Cryptocurrency becomes a valuable investment

Cryptocurrency isn’t popular enough to replace traditional currency, but that isn’t stopping its popularity.

By Shianna Gibbons

Bitcoin took the world by storm in 2009 and cryptocurrency’s popularity is increasing as its potential solidifies. With the increasing value and popularity, it is important to understand exactly what cryptocurrency is.

Albert Sumell, Youngstown State University economics professor, said there are two unique attributes that separate cryptocurrency from traditional currencies. 

“It is digital. There is no physical or tangible version of the currency,” Sumell said. “A second attribute is that it’s decentralized. There is no central authority that can manipulate or determine the value of that currency.”

Cryptocurrency is a general term for all purely digital and decentralized currency. The most well-known cryptocurrency is bitcoin. According to its website, bitcoin is defined as cash for the internet.

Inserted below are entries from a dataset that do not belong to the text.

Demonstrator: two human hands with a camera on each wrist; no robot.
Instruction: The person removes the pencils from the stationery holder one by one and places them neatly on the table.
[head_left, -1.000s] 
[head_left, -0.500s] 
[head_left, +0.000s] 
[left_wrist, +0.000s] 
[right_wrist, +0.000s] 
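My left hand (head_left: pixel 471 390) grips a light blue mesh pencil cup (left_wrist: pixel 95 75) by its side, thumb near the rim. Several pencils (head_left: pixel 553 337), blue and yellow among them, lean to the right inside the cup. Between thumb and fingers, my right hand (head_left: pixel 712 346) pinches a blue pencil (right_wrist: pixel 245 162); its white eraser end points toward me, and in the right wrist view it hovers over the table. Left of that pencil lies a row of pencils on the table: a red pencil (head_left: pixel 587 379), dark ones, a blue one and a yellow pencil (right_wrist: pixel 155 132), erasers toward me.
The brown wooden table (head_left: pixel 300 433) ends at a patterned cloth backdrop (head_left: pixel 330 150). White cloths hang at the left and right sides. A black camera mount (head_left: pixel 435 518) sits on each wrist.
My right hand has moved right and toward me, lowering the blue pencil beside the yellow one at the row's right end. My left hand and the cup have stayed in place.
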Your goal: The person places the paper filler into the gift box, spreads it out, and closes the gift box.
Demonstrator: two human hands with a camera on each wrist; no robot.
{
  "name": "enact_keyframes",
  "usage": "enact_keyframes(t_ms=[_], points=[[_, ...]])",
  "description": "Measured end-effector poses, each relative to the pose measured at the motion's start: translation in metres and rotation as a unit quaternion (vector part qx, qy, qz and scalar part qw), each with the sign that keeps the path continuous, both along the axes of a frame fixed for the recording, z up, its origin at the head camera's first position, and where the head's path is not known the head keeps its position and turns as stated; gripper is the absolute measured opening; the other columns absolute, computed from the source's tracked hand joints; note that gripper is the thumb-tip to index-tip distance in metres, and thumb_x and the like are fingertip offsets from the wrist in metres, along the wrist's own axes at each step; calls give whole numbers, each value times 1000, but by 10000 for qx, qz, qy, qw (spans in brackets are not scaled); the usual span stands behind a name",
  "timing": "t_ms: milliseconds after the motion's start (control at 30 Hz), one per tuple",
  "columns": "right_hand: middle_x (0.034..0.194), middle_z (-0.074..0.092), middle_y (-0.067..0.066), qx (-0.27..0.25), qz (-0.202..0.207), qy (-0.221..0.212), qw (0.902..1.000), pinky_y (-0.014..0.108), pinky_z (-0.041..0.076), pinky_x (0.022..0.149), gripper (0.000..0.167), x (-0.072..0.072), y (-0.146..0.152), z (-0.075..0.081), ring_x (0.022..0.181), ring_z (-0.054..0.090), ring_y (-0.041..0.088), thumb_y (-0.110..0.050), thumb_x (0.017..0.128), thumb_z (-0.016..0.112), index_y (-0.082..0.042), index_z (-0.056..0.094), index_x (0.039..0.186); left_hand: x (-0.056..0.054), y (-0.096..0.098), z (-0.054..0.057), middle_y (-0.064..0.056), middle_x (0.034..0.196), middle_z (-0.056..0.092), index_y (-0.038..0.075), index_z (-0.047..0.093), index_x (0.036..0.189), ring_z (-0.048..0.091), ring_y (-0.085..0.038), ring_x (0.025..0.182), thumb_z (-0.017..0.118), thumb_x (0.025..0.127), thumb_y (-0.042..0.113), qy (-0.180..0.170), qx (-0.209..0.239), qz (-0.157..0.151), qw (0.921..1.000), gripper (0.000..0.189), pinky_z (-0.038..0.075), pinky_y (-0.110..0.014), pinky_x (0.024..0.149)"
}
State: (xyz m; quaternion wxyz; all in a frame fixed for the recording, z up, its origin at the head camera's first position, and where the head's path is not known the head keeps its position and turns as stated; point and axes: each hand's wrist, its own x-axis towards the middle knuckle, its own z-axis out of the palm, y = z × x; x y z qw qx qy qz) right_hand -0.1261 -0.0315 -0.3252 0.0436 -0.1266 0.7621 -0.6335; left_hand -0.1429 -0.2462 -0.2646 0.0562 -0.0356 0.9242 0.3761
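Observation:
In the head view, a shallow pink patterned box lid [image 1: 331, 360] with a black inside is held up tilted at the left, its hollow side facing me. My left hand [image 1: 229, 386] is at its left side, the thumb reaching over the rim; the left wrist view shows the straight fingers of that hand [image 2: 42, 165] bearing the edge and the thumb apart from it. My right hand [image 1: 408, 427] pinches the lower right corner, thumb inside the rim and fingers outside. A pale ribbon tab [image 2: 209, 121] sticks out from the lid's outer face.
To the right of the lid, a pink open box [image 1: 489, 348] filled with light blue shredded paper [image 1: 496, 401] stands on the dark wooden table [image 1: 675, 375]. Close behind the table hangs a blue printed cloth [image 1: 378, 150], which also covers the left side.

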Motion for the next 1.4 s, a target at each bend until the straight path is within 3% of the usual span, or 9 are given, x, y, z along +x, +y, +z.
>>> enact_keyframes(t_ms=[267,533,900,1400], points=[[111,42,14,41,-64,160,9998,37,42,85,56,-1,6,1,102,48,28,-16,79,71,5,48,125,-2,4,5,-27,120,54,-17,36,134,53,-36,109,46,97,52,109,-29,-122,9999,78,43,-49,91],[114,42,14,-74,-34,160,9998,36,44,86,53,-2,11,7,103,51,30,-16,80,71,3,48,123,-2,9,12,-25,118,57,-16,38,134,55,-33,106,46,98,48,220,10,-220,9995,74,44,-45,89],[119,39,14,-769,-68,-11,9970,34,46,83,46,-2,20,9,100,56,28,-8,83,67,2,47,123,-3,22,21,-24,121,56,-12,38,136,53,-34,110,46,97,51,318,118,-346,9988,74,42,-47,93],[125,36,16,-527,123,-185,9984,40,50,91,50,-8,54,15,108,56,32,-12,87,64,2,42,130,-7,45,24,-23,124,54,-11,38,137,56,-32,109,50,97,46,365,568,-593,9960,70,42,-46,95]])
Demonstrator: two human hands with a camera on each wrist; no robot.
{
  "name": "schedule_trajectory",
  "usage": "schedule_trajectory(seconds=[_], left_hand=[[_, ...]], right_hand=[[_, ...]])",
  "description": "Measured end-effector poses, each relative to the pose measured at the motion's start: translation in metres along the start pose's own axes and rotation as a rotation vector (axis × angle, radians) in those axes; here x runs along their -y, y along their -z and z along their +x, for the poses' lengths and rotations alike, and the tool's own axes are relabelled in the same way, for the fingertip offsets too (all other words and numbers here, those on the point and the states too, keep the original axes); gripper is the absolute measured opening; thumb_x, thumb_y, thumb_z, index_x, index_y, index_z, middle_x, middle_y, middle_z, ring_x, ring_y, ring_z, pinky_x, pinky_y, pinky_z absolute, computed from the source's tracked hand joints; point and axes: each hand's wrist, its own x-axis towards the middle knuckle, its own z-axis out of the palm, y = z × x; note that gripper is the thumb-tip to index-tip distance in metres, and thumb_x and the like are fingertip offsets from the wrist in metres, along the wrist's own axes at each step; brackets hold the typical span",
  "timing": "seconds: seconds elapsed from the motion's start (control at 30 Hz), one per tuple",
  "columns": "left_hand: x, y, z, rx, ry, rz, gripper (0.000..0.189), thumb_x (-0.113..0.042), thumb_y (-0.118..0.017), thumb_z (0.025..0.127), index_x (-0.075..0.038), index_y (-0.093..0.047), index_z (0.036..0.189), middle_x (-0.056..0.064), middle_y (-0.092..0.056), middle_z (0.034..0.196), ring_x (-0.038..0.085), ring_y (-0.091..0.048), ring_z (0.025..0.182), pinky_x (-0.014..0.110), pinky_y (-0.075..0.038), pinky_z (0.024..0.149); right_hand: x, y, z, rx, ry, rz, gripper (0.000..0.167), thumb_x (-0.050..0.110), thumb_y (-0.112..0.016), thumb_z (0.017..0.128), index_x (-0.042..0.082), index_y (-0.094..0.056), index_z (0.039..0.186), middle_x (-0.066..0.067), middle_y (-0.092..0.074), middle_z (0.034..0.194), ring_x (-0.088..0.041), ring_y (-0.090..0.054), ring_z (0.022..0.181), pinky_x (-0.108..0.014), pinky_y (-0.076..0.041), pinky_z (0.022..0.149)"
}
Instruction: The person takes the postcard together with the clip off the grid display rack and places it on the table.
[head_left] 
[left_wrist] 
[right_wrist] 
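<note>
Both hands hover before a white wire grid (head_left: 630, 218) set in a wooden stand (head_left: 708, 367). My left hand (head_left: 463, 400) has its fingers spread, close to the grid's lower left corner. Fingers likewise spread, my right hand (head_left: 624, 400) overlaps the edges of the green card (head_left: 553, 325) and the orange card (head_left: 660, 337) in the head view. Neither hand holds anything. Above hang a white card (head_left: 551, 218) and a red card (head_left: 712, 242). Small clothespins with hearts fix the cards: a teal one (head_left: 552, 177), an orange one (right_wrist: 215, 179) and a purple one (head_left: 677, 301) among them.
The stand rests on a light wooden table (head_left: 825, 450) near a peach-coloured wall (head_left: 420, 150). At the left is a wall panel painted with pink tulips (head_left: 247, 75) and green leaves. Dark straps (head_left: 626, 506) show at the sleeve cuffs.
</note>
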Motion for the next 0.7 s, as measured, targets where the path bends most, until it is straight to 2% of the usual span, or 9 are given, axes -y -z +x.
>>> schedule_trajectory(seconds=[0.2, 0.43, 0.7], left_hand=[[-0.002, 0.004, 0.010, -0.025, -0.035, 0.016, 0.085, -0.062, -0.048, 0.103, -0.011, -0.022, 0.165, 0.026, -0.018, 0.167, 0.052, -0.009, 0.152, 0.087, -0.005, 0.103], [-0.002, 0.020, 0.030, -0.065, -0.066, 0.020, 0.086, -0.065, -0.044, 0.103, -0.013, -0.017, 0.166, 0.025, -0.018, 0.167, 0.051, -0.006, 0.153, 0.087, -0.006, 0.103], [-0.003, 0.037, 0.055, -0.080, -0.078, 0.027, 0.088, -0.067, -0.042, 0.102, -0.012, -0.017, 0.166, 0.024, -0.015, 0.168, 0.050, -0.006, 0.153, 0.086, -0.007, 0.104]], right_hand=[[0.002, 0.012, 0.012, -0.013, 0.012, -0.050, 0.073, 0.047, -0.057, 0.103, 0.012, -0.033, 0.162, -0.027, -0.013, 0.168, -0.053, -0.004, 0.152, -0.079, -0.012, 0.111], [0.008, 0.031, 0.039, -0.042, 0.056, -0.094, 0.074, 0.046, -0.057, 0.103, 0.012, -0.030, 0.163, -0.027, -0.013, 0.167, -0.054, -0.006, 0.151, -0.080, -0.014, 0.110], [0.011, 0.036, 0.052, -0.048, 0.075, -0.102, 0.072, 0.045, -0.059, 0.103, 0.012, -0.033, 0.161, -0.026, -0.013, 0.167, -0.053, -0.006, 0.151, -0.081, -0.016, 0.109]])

Sumell said cryptocurrency’s digital presence differs from traditional online banking.

“[Online banking] could be digital transactions, but there is always a dollar or coin equivalent,” Sumell said. “There is the potential for cryptocurrencies to have direct peer-to-peer transactions that do not involve an intermediary that would take some percentage.”

Feng “George” Yu, YSU associate professor in computer science and information systems, said due to cryptocurrency’s digital nature, it is very easy for anyone who has access to the internet to get involved with cryptocurrency.

“Almost everyone can participate in cryptocurrency in two ways. You can do crypto mining, and there are a lot of tutorials online and available. The tools for cryptocurrency are well developed and widely available,” Yu said. “If you want to trade, there are many trading platforms available — you just have to create an account and link your bank account.” 

The second attribute of cryptocurrency is that there is no governing body or country that can influence the value of cryptocurrency.

Bitcoin and other cryptocurrencies’ value depends on the supply and demand of that particular cryptocurrency, Sumell said, and the same is true with traditional currency and other goods or services.

“[Cryptocurrency] is based on a market value,” Sumell said. “With the most well-known, bitcoin, there is a fixed supply, and what determines the overall price is whatever people are willing to buy and sell that particular cryptocurrency for.”

However, without the centralization of cryptocurrency, the value becomes subject to more instability. Sumell said the price of bitcoin is constantly changing.

“[Cryptocurrency] is less stable and more volatile than a traditional currency,” Sumell said. “With bitcoin, in a year it went from $6,000 to $60,000, then down to $42,000. Large fluctuations in a short amount of time.”

Sumell said that as an investment this can be a good thing, but its usage as a currency warrants concern.

“If you buy at a low price and then sell at a high price [it is good], but it presents a great risk. You do not know [whether] the price is going to go up or down,” Sumell said. “But as a currency, that is generally not good — that is not something people look for in a currency.” 

Yu said those wishing to use cryptocurrency should learn about it and the technology surrounding it, and investment should be taken with caution. 

“Since the cryptocurrency market is volatile and still developing, I also recommend to be cautious and keep learning if one wants to trade or invest in this market,” Yu said.

While some find the lack of a governing body a positive attribute of cryptocurrency, others say that, and the pseudonymity users have on the trading platforms, are pitfalls. 

According to the U.S. Department of the Treasury, cryptocurrency has been associated with scams, heists, trafficking and other illegal activities. However, pseudonymity and the lack of a central authority to oversee transactions make it difficult to stop illicit transactions.

Alan Tomhave, YSU philosophy professor and chair of humanities and social sciences, said a regulatory body and accountability would mitigate harms associated with cryptocurrency.

“The people who are in control and make sure that the cryptocurrency is working properly have an obligation to keep an eye on who is using it,” Tomhave said. “Otherwise, you are creating a tool that can be used to engage in moral wrong or the conditions that allow for this to occur.”

Tomhave said decentralization has historically been used for good, which makes it a difficult line to draw when weighing the harms and benefits of cryptocurrency.

“We have seen cryptocurrency used to send money to Ukraine to pay for humanitarian aid, equipment or to help fight the Russian army. This is a good cause,” Tomhave said.

The Biden administration recently started discussing potential ideas to regulate cryptocurrency to mitigate harms and expand the benefits.

Yu said the blockchain that cryptocurrency uses can protect users from fraud. The blockchain is a distributed database to keep a record of the different transactions between different parties. 

“Consensus is that when A transfers money to B, the A has to broadcast the message to everyone in the blockchain, and those involved need to verify this. This will avoid the fraud within the blockchain,” Yu said. 

Sumell said with cryptocurrency’s growing popularity and the constant advancement of technology, cryptocurrency is not going away anytime soon.

“Cryptocurrencies will be around for the long-term because of the potential advantages associated with them and how well known they are now,” Sumell said.